### Supplied information
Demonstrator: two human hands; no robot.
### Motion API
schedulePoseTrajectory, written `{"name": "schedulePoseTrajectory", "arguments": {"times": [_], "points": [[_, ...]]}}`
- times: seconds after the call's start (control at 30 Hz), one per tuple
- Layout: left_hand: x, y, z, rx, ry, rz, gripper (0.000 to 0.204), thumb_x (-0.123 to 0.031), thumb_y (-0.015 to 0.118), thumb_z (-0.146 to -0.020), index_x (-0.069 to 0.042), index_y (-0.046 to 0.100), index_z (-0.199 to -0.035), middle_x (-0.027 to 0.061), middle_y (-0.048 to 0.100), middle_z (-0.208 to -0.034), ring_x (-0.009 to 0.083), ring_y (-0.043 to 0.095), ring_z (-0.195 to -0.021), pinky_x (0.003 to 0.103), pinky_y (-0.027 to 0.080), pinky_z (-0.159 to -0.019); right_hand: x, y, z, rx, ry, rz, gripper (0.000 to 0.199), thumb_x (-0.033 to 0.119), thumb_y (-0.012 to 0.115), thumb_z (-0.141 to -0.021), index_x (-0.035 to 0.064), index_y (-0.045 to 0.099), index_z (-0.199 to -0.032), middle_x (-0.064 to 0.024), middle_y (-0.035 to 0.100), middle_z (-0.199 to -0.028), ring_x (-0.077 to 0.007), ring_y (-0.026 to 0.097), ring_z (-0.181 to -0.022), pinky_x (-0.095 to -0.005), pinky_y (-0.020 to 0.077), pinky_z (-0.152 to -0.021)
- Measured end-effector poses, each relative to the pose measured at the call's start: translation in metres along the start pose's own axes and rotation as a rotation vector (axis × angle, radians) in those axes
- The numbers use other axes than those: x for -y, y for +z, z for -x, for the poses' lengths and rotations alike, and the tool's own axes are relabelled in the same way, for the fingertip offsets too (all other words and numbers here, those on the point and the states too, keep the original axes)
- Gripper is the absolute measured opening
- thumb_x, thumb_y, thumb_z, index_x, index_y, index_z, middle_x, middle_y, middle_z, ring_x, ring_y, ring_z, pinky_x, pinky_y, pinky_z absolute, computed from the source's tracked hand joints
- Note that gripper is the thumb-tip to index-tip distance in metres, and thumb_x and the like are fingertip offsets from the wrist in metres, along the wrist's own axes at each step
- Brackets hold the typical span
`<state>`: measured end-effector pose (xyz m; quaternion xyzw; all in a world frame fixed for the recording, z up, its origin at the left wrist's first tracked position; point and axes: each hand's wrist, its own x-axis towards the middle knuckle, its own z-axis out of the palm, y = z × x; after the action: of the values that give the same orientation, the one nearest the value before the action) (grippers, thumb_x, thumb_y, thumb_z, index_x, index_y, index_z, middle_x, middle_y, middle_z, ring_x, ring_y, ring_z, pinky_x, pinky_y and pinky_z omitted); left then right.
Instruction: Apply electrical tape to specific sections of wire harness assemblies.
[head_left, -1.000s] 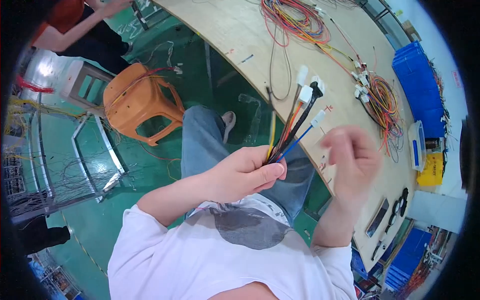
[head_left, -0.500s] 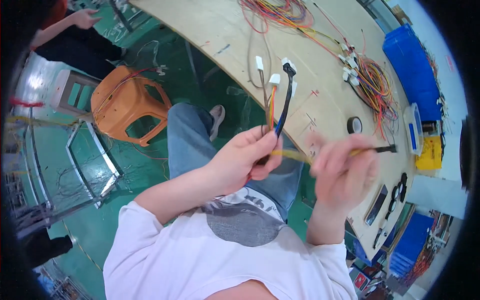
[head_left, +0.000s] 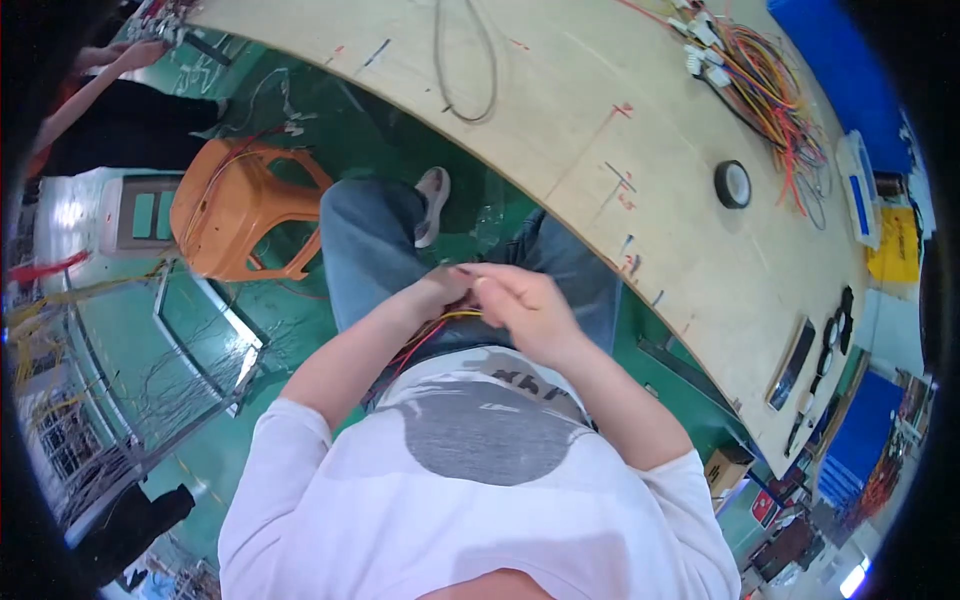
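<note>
Red, yellow and orange wires (head_left: 432,332) ran under both hands, close to the body, on the near side of the wooden workbench (head_left: 640,150) and well below its edge. Left hand (head_left: 442,292) was curled closed around the wire bundle; the wires came out below it toward the lap. Right hand (head_left: 525,312) touched the left, fingers (head_left: 490,285) pinched at the top of the same bundle; whether they actually clamped a wire, could not tell, too small and partly hidden. Both hands sat over the jeans-clad knees, just off the bench's near edge.

On the bench: a black tape roll (head_left: 732,184) toward its right part, a loose grey cable loop (head_left: 466,60) near its far left, a multicoloured wire harness (head_left: 770,90) with white connectors at the far right. Orange plastic stool (head_left: 240,210) stood on the green floor, left of the bench. Another person's arm (head_left: 95,80) showed beyond the stool.
</note>
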<state>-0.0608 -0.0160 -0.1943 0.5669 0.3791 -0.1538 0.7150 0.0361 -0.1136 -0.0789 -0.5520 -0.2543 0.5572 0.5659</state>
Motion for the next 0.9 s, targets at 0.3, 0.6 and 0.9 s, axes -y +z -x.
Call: {"name": "schedulePoseTrajectory", "arguments": {"times": [0.3, 0.6, 0.9], "points": [[-0.121, -0.019, 0.109, 0.133, 0.471, 0.278, 0.048, -0.030, 0.036, -0.089, 0.000, 0.027, -0.125, 0.0153, 0.046, -0.116, 0.0193, 0.043, -0.108, 0.032, 0.031, -0.092, 0.057, -0.003, 0.005, -0.031, 0.007, 0.420, 0.012, 0.009, 0.051, -0.080, -0.0009, 0.052, -0.085, -0.0113, 0.057, -0.070, -0.0181, 0.055, -0.062, -0.0272, 0.0419, -0.056], [-0.134, -0.015, 0.141, 0.058, 0.532, -0.146, 0.048, 0.000, 0.029, -0.085, -0.001, 0.014, -0.130, 0.0178, 0.044, -0.118, 0.0209, 0.045, -0.108, 0.030, 0.034, -0.091, 0.069, 0.006, 0.004, -0.089, -0.072, 0.439, 0.010, 0.009, 0.055, -0.077, -0.0015, 0.054, -0.077, -0.0129, 0.057, -0.067, -0.0189, 0.056, -0.060, -0.0274, 0.0422, -0.052], [-0.133, -0.041, 0.159, 0.183, 0.137, 0.612, 0.052, -0.004, 0.038, -0.084, -0.003, 0.016, -0.131, 0.0280, 0.044, -0.113, 0.0319, 0.055, -0.094, 0.036, 0.048, -0.076, 0.060, -0.010, 0.002, 0.137, 0.149, 0.168, 0.007, 0.004, 0.054, -0.078, -0.0024, 0.055, -0.079, -0.0012, 0.052, -0.063, -0.0041, 0.046, -0.057, -0.0172, 0.0361, -0.050]]}}
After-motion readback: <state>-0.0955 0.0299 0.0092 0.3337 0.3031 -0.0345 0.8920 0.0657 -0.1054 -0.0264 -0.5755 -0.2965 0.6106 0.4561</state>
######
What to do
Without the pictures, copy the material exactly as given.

Answer to the problem
Demonstrator: two human hands; no robot.
### Motion API
schedulePoseTrajectory, written `{"name": "schedulePoseTrajectory", "arguments": {"times": [_], "points": [[_, ...]]}}`
- times: seconds after the call's start (control at 30 Hz), one per tuple
- Layout: left_hand: x, y, z, rx, ry, rz, gripper (0.000 to 0.204), thumb_x (-0.123 to 0.031), thumb_y (-0.015 to 0.118), thumb_z (-0.146 to -0.020), index_x (-0.069 to 0.042), index_y (-0.046 to 0.100), index_z (-0.199 to -0.035), middle_x (-0.027 to 0.061), middle_y (-0.048 to 0.100), middle_z (-0.208 to -0.034), ring_x (-0.009 to 0.083), ring_y (-0.043 to 0.095), ring_z (-0.195 to -0.021), pinky_x (0.003 to 0.103), pinky_y (-0.027 to 0.080), pinky_z (-0.159 to -0.019); right_hand: x, y, z, rx, ry, rz, gripper (0.000 to 0.199), thumb_x (-0.033 to 0.119), thumb_y (-0.012 to 0.115), thumb_z (-0.141 to -0.021), index_x (-0.035 to 0.064), index_y (-0.045 to 0.099), index_z (-0.199 to -0.032), middle_x (-0.064 to 0.024), middle_y (-0.035 to 0.100), middle_z (-0.199 to -0.028), ring_x (-0.077 to 0.007), ring_y (-0.026 to 0.097), ring_z (-0.181 to -0.022), pinky_x (-0.095 to -0.005), pinky_y (-0.020 to 0.077), pinky_z (-0.152 to -0.021)
- Measured end-effector poses, each relative to the pose measured at the call's start: translation in metres along the start pose's own axes and rotation as a rotation vector (axis × angle, radians) in those axes
- The numbers use other axes than those: x for -y, y for +z, z for -x, for the poses' lengths and rotations alike, and the tool's own axes are relabelled in the same way, for the fingertip offsets too (all other words and numbers here, those on the point and the states too, keep the original axes)
- Gripper is the absolute measured opening
- thumb_x, thumb_y, thumb_z, index_x, index_y, index_z, middle_x, middle_y, middle_z, ring_x, ring_y, ring_z, pinky_x, pinky_y, pinky_z absolute, computed from the source's tracked hand joints
- Note that gripper is the thumb-tip to index-tip distance in metres, and thumb_x and the like are fingertip offsets from the wrist in metres, along the wrist's own axes at each step
- Brackets hold the typical span
`<state>`: measured end-effector pose (xyz m; quaternion xyzw; all in a world frame fixed for the recording, z up, its origin at the left wrist's first tracked position; point and axes: each hand's wrist, its own x-axis towards the middle knuckle, its own z-axis out of the palm, y = z × x; after the action: of the values that give the same orientation, the one nearest the value before the action) (grippers, thumb_x, thumb_y, thumb_z, index_x, index_y, index_z, middle_x, middle_y, middle_z, ring_x, ring_y, ring_z, pinky_x, pinky_y and pinky_z omitted); left then right.
Instruction: Apply electrical tape to specific sections of wire harness assemblies.
[head_left, -1.000s] 
[head_left, -0.500s] 
[head_left, +0.000s] 
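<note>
Red, yellow and orange wires (head_left: 432,332) ran under both hands, close to the body, on the near side of the wooden workbench (head_left: 640,150) and well below its edge. Left hand (head_left: 442,292) was curled closed around the wire bundle; the wires came out below it toward the lap. Right hand (head_left: 525,312) touched the left, fingers (head_left: 490,285) pinched at the top of the same bundle; whether they actually clamped a wire, could not tell, too small and partly hidden. Both hands sat over the jeans-clad knees, just off the bench's near edge.

On the bench: a black tape roll (head_left: 732,184) toward its right part, a loose grey cable loop (head_left: 466,60) near its far left, a multicoloured wire harness (head_left: 770,90) with white connectors at the far right. Orange plastic stool (head_left: 240,210) stood on the green floor, left of the bench. Another person's arm (head_left: 95,80) showed beyond the stool.
</note>
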<state>-0.0608 -0.0160 -0.1943 0.5669 0.3791 -0.1538 0.7150 0.0361 -0.1136 -0.0789 -0.5520 -0.2543 0.5572 0.5659</state>
Motion for the next 0.9 s, targets at 0.3, 0.6 and 0.9 s, axes -y +z -x.
Call: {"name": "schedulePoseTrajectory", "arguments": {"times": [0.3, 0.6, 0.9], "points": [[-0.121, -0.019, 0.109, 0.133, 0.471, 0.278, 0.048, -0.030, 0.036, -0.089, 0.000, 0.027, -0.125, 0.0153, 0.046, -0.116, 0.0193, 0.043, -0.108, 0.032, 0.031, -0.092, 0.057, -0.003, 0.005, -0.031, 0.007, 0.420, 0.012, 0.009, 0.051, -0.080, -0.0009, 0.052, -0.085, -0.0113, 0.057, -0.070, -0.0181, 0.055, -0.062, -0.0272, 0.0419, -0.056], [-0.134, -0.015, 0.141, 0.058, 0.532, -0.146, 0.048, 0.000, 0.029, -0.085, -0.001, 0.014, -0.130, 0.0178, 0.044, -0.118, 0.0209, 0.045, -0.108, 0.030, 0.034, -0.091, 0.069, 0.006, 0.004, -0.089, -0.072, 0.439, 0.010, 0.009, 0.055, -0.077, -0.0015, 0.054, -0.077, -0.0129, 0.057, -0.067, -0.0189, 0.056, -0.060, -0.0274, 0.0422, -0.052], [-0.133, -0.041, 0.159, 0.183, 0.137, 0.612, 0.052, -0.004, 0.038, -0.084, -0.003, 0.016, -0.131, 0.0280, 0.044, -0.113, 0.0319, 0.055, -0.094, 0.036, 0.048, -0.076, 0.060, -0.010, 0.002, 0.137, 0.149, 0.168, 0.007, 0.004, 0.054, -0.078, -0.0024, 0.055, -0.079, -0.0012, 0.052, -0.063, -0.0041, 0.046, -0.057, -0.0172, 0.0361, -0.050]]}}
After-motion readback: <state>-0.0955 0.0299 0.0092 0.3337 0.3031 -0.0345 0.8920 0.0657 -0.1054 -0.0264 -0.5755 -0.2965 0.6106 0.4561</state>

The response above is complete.